Trans-Pecos, Wüstental-Region im westlichen Texas, Vereinigte Staaten
Die Trans-Pecos ist eine Tal- und Berglandschaft im westlichen Texas, die sich zwischen dem Pecos River und El Paso erstreckt und drei Nationalparks sowie große Ranches beherbergt. Das Gebiet umfasst neun Bezirke mit unterschiedlichen Landschaften, von Wüstenflächen bis zu bewaldeten Berghängen.
Die Region wurde Ende des 19. Jahrhunderts durch geologische Forschungen näher untersucht und bekannt gemacht. Ihre Bedeutung liegt vor allem in der vulkanischen Geologie, die über Millionen von Jahren entstanden ist.

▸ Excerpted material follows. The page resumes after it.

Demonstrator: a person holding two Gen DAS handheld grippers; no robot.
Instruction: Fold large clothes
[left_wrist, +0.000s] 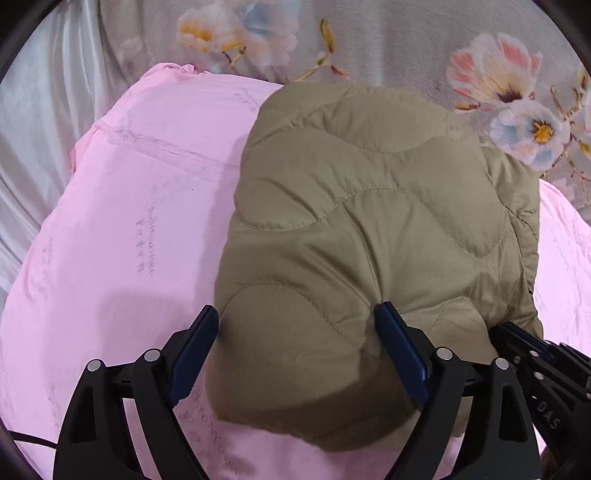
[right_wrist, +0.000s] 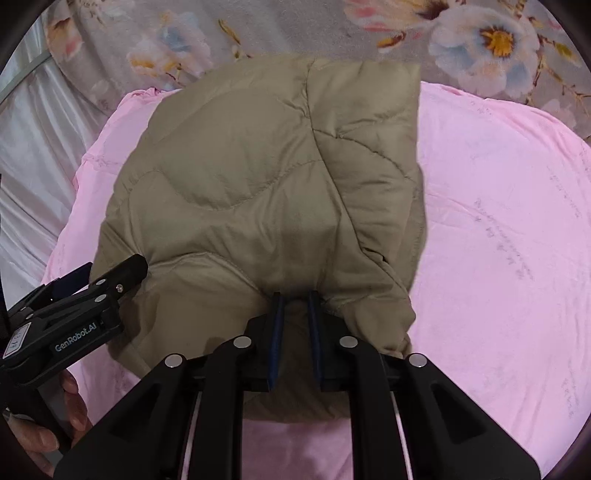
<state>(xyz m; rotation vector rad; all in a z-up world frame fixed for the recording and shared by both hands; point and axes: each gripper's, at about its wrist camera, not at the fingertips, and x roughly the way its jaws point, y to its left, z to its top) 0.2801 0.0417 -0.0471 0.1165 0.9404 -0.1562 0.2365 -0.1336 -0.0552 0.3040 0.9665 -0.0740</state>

Die Region war lange Zeit Heimat von indigenen Völkern, deren Spuren in Felszeichnungen und alten Stätten sichtbar sind. Später brachten spanische Eroberer und Siedler ihre eigenen Traditionen mit, die bis heute in der lokalen Kultur nachwirken.
Der Zugang erfolgt über die Interstate Highways 10 und 20, wobei El Paso das größte Bevölkerungszentrum in der Region ist. Die beste Zeit zum Erkunden ist der späte Herbst oder frühe Frühling, wenn die Temperaturen gemäßigter sind.
Das Gebiet enthält eine Reihe von Vulkanzentren, deren letzte Aktivität vor Millionen von Jahren endete. Diese vulkanischen Strukturen prägen das raue Bergprofil und geben der Landschaft ihre charakteristische Form.